FW: Facts and Theories (was Understanding control of behavior)

I didn’t say that Bill explained his choice of Title in my way. I just answered your question :

NM :

How subjective is that title?

HB :

You didn’t mention any need for Bill’s axplanation of Title. I understand that you want any oppinion on that. It’s not just memory that is funny. It’s also control of perception J. Hardly predictable and different….

Best,

Boris

···

From: Warren Mansell [mailto:wmansell@gmail.com]
Sent: Friday, November 28, 2014 6:15 PM
To: boris.hartman@masicom.net
Subject: Re: Facts and Theories (was Understanding control of behavior)

That’s not how I remember Bill explaining his choice of title to me! But memory is a funny thing!

Warren

On 28 Nov 2014, at 13:55, Boris Hartman (boris.hartman@masicom.net via csgnet Mailing List) csgnet@lists.illinois.edu wrote:

Hi Warren,

Moël

Title »The Fact of Control« I beleive is subjective as much beleivers it has, as any other »fact«.

Best,

Boris

From: csgnet-request@lists.illinois.edu [mailto:csgnet-request@lists.illinois.edu] On Behalf Of Warren Mansell (wmansell@gmail.com via csgnet Mailing List)
Sent: Friday, November 28, 2014 6:17 AM
To: mmt-csg@mmtaylor.net
Cc: csgnet@lists.illinois.edu
Subject: Re: Facts and Theories (was Understanding control of behavior)

How about this:

“Living Control Systems III: The Fact of Control”

How subjective is that title?

Warren

On 28 Nov 2014, at 04:31, Martin Taylor (mmt-csg@mmtaylor.net via csgnet Mailing List) csgnet@lists.illinois.edu wrote:

[Martin Taylor 2014.11.27.23.04]

On 2014/11/27 7:12 PM, Richard Marken (rsmarken@gmail.com via csgnet Mailing List) wrote:

[From Rick Marken (2014.11.27.1610)]

Martin Taylor (2014.11.27.17.50)

MT: This is refreshing! I don’t think I’ve heard such a passionate defence of naive realism since my undergraduate days. It makes me feel young again. For the last 60 years, almost everyone I have had any dealings with on the issue has accepted that all “facts” depend on some kind of theory.

RM: But knowing that you believe that facts depend on theory helps me understand why you have so little interest in doing empirical research.

Yes, I suppose that is why I put so much effort last year into making a generalized tracking program to test a few theoretical notions…Ooops. I shouldn’t have said that!

Interesting that you omitted the qualifying sentence in your quote.

After all, why do empirical tests when the results of those tests depend on the current theory you hold? The theory you hold determines what the results of the tests will look like. So I would imagine that, given your perspective, the first thing to do is to get the right theory and then do the tests (although the tests seem rather superfluous since they will come out the way your theory says they will).

I guess my exaggeration leads to yours in a classic conflict escalation. Sorry about that.

But that doesn’t alter the FACT that if you believe the THEORY of perceptual control to be worth investigating and discussing, you really ought to play by its rules, among which are the rules of control. One rule of control, whether biological or engineering, is that the controlled variable is the one that is directly compared with a reference value. Any other place in a control loop where something is visibly stabilized, the stabilization is due to the stabilization of the variable that is compared with a reference value.

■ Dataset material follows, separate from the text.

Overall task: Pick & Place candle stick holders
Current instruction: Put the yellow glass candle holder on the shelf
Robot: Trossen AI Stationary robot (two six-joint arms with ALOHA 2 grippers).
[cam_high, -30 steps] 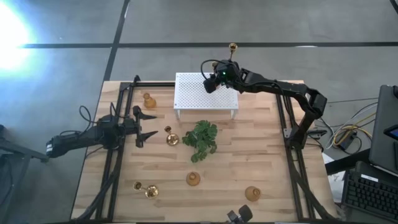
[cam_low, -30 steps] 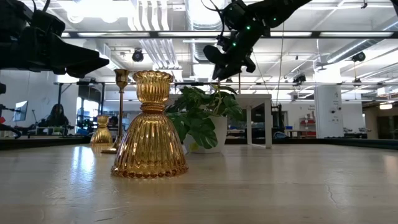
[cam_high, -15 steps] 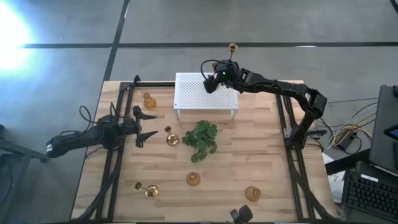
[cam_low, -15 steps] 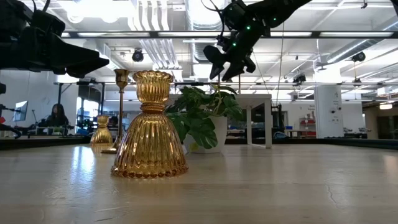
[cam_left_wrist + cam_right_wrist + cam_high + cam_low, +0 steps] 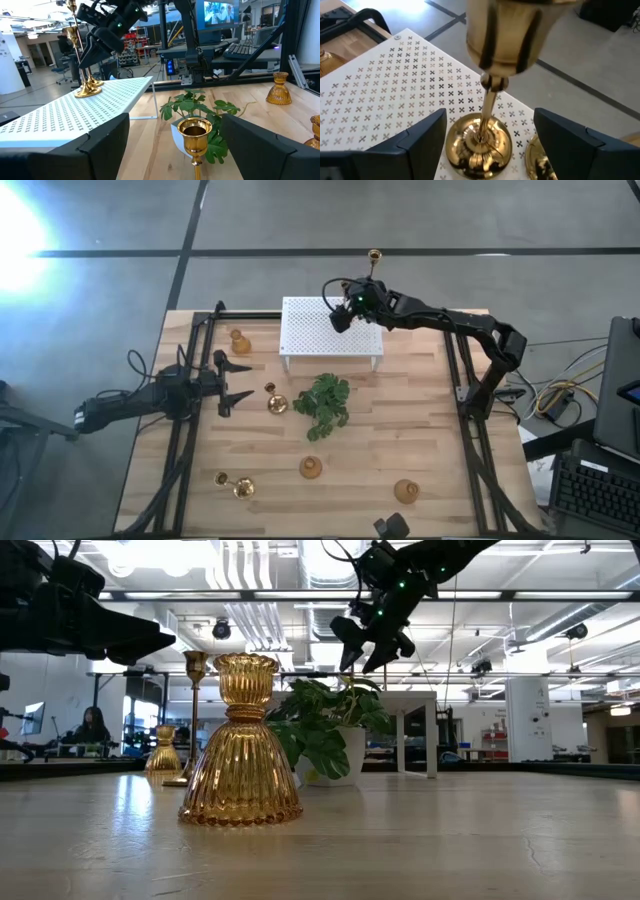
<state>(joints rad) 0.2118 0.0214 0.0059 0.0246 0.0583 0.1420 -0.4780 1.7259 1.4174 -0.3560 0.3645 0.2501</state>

I know politicians think they can replace laws of nature by their own laws (e.g. pi = 22/7 in, I think, Kentucky), but in a scientific discourse, one really shouldn’t do that.

Now, if you wanted to use the publicly visible stabilization of an environmental variable (the FACT you keep harping on) as evidence that there is a controlled variable somewhere and that variable is closely linked to the stabilized environmental variable (in the manner of the “Test for the Controlled Variable”), I would applaud. But recently you haven’t been doing that.

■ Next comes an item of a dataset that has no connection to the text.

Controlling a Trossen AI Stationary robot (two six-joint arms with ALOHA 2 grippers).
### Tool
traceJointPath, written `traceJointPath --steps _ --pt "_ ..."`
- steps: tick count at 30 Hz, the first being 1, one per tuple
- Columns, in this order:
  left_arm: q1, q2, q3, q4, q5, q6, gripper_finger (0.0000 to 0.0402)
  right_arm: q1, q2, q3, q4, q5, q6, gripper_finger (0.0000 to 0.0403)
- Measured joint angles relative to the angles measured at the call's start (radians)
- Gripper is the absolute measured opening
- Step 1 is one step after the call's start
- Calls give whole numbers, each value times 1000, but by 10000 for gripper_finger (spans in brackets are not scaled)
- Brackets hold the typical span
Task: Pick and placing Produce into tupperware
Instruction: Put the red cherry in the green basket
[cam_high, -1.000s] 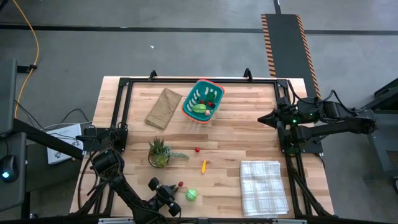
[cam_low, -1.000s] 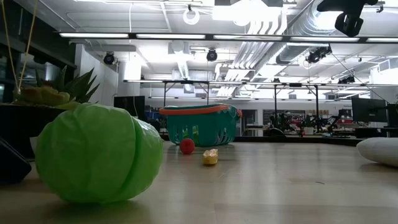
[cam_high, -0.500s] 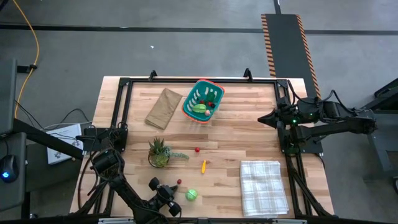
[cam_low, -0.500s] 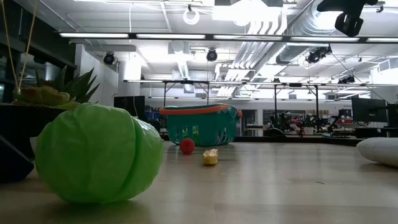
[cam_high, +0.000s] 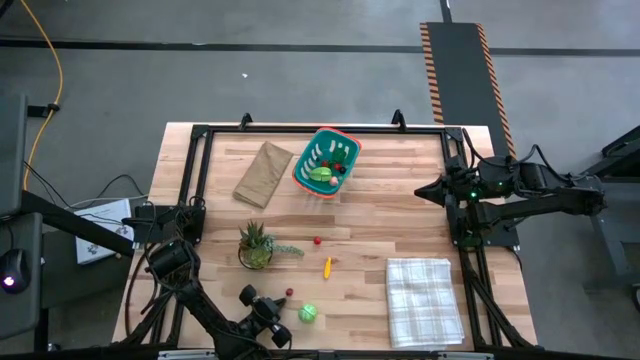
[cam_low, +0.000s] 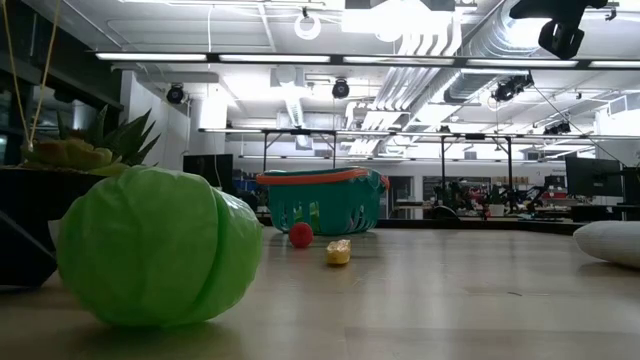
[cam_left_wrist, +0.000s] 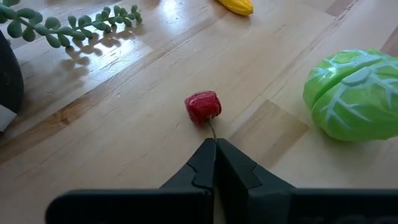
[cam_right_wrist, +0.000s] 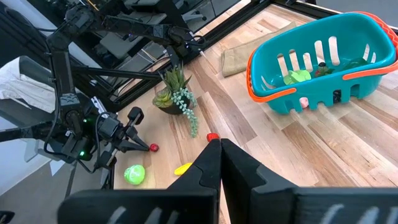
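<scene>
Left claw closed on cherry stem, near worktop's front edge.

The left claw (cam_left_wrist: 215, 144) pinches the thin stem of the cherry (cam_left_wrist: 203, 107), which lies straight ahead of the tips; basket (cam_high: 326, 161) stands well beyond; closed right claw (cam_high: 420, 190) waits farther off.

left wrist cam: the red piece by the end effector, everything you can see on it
The cherry is a small, glossy red, slightly faceted toy piece, apparently plastic, with a thin dark stem. It lies on the bare wood table, stem pointing at the left end effector, whose shut fingertips meet at the stem's end; whether they pinch it cannot be told. The cabbage sits apart to one side. In the high view the cherry lies near the table's front edge.
</scene>
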Motion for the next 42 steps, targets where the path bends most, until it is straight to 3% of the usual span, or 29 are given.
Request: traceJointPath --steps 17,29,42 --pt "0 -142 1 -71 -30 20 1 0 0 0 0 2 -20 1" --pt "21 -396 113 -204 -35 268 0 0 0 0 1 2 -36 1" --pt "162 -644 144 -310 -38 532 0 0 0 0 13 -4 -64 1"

If you wanted to use that apparent stabilization of something in the environment as evidence that the environmental variable is actually being controlled (as you now seem to be doing), I would ask – and do ask – where is the reference value in the environment to which its current value is continually being compared, and what is the mechanism in the environment for making that comparison?

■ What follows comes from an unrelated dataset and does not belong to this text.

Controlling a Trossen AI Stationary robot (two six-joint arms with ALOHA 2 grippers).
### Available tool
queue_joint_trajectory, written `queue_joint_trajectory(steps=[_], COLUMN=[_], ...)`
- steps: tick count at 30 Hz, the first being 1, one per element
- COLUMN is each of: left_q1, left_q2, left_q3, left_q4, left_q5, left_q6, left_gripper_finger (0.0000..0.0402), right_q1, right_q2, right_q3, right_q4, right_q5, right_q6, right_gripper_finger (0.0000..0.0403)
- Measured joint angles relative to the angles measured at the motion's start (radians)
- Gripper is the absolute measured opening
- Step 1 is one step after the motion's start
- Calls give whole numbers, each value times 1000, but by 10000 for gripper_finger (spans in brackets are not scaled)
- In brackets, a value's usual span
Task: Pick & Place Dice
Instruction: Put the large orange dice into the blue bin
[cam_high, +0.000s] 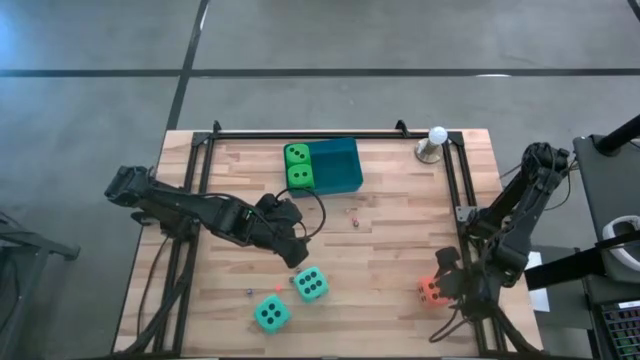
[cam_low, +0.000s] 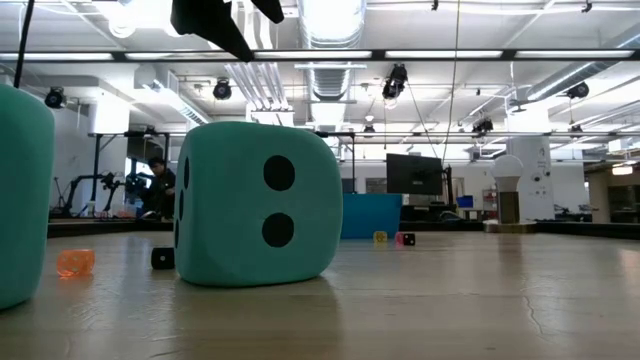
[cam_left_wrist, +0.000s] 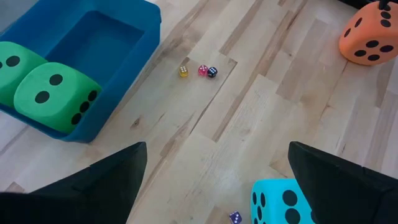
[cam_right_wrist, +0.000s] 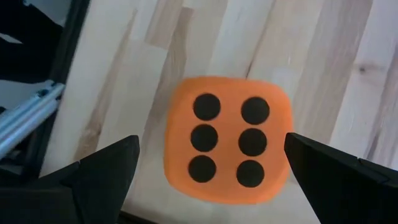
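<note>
High view shows the wooden tabletop (cam_high: 400, 250) with a blue tray (cam_high: 340, 165) near its far edge; two green dice (cam_high: 298, 166) already sit in one end of the tray, side by side. Two teal dice lie on the near part of the tabletop, one (cam_high: 311, 285) just beside the left hand (cam_high: 297, 250) and the other (cam_high: 271, 315) a little nearer the front edge. The orange die (cam_high: 432, 292) rests near the right frame rail, directly under the right hand (cam_high: 450, 280).

Both hands stand wide apart and hold nothing. In the right wrist view the orange die (cam_right_wrist: 227, 148) sits between the two fingers, six pips up, and looks roughly centred but slightly turned against them.

Judged from this, three dice remain to be moved. The risks: the soft orange die, being turned, could twist or squirt out as the fingers close on its corners, and it lies close to the rail, so a finger could catch the metal. The left hand is offset from the nearer teal die, and coming down without shifting over could nudge it away. Some tiny loose dice (cam_left_wrist: 198, 71) lie mid-tabletop on the way to the tray and could be swept aside. A white ball on a stand (cam_high: 435, 143) stands beside the tray's far corner.
</note>
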Motion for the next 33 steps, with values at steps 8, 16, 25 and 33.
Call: queue_joint_trajectory(steps=[8, 16, 25, 33], left_q1=[0, 0, 0, 0], left_q2=[0, 0, 0, 0], left_q3=[0, 0, 0, 0], left_q4=[0, 0, 0, 0], left_q5=[0, 0, 0, 0], left_q6=[0, 0, 0, 0], left_gripper_finger=[392, 391, 394, 391], right_q1=[0, -10, -9, -9], right_q2=[6, 7, 7, 21], right_q3=[-3, -18, -18, -50], right_q4=[-14, -21, -1, 40], right_q5=[5, 25, 21, 22], right_q6=[-4, -3, 9, 13], right_gripper_finger=[400, 400, 400, 400])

I suppose also, though this isn’t a scientific point but an emotional one, that if you wanted to honour Bill Powers in a discussion group devoted to discussing his theory, you would be well advised to start with the title of his main book “Behaviour: the control of PERCEPTION”, and stop trying to change the theory into “Behaviour: the control of things in the environment”.